Physical literacy is really the capability that people have to move well. And so it involves the physical component of it. So is somebody moving their body parts in ways that are efficient and less likely to produce injury. But also, do they have the motivation to want to move? And do they have the confidence? Do they feel like they can go out and do what they want to do, whether it be playing soccer or going for a hike or mountain biking, but do they believe that their body has the ability to do that and do it in such a way that they find to be enjoyable and that they have a reasonable chance of being successful at.
In the past, we used to think about athletic development as a pyramid. And that concept actually more recently has gone out of favor, to be honest with you. Because when you talk about a pyramid, there’s this perception that some people are getting left behind, right? And that only the cream are going to come to the top. And in these days, I think we’re now thinking about this athletic development really is more of a rectangle. And so physical literacy is foundational and that’s true for everybody. And then some people are going to progress and they’ve got a lot of motivation and they’ve got a lot of intrinsic talent and they’re going to progress and they’re going to compete and they’re going to be successful. And they have the capacity to really compete at a really high level. There’s going to be a lot of us in the middle ground where we have fun and we like to play sports and we’re good enough, but we kind of progressed to a certain level.
But we’re still progressing, and we want to make sure that as many people progress as possible, and then there’s going to be others who really have no appetite for maybe even organized sport or competition. But physical literacy is still is a value for them as well, because we want everybody to be able to pursue healthy levels of physical activity throughout the lifespan. So when you look at specific activities, for instance, that are designed to really foster physical activity as well as providing that platform for athletic performance, a lot of times rather than sports specific skills, rather more general agility drills, more balance drills, more working on the fundamentals of movement. So even things like hopping and skipping and jumping, and if you’re in a sport with a ball, object control.
Can you throw a ball accurately? Can you catch the ball with good control? So it doesn’t have to be sports specific and really the younger the player is really the more general those activities should be, especially for the coaches that are looking at the young athlete. The most important thing that you can do for this is to make sure that their initial experience with the sport is fun and enjoyable. And if it is, even if they ain’t that great to start with, they’re going to want to become good and they’re going to want to work. So you’re going to develop that intrinsic motivation. If they don’t like it, no matter how good they are, they’re not going to want to do it. And it’s going to be a constant struggle to try to keep them engaged. So that emphasis really at that early, initial coach/player interaction, the key principle is to make it fun and enjoyable.
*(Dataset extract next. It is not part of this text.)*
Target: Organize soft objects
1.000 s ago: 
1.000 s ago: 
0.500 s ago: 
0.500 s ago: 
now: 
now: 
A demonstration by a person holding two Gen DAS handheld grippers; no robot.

I think what’s really important to keep in mind for parents is that kids really should be compared to themselves and not to their siblings and not to their teammates. So taking this proficiency or performance component to it in terms of, okay, how have we progressed over the week, over the season, since last year? What type of progress have you made in your own individual journey of player athletic development?
The key thing to avoid is inserting a young athlete or a kid into some sports specific activity that they’re not ready for. So again, just being mindful within your specific sport, what are the fundamentals that you need in order to succeed at a given skill? Each athlete is going to come in at a different level at a different both development level, as well as a different level of experience in the sport. And you got to be willing to individualize the experiences of each kid. And that is harder work, but it’s going to pay off because you’re going to have athletes who are having more fun, who are easier to work with, are more coachable, and are more motivated to continue to move forward. So comparing an athlete to their prior level of performance is key and then individualizing and recognizing that some kids are just at a different stage than others are and incorporating that into your training program.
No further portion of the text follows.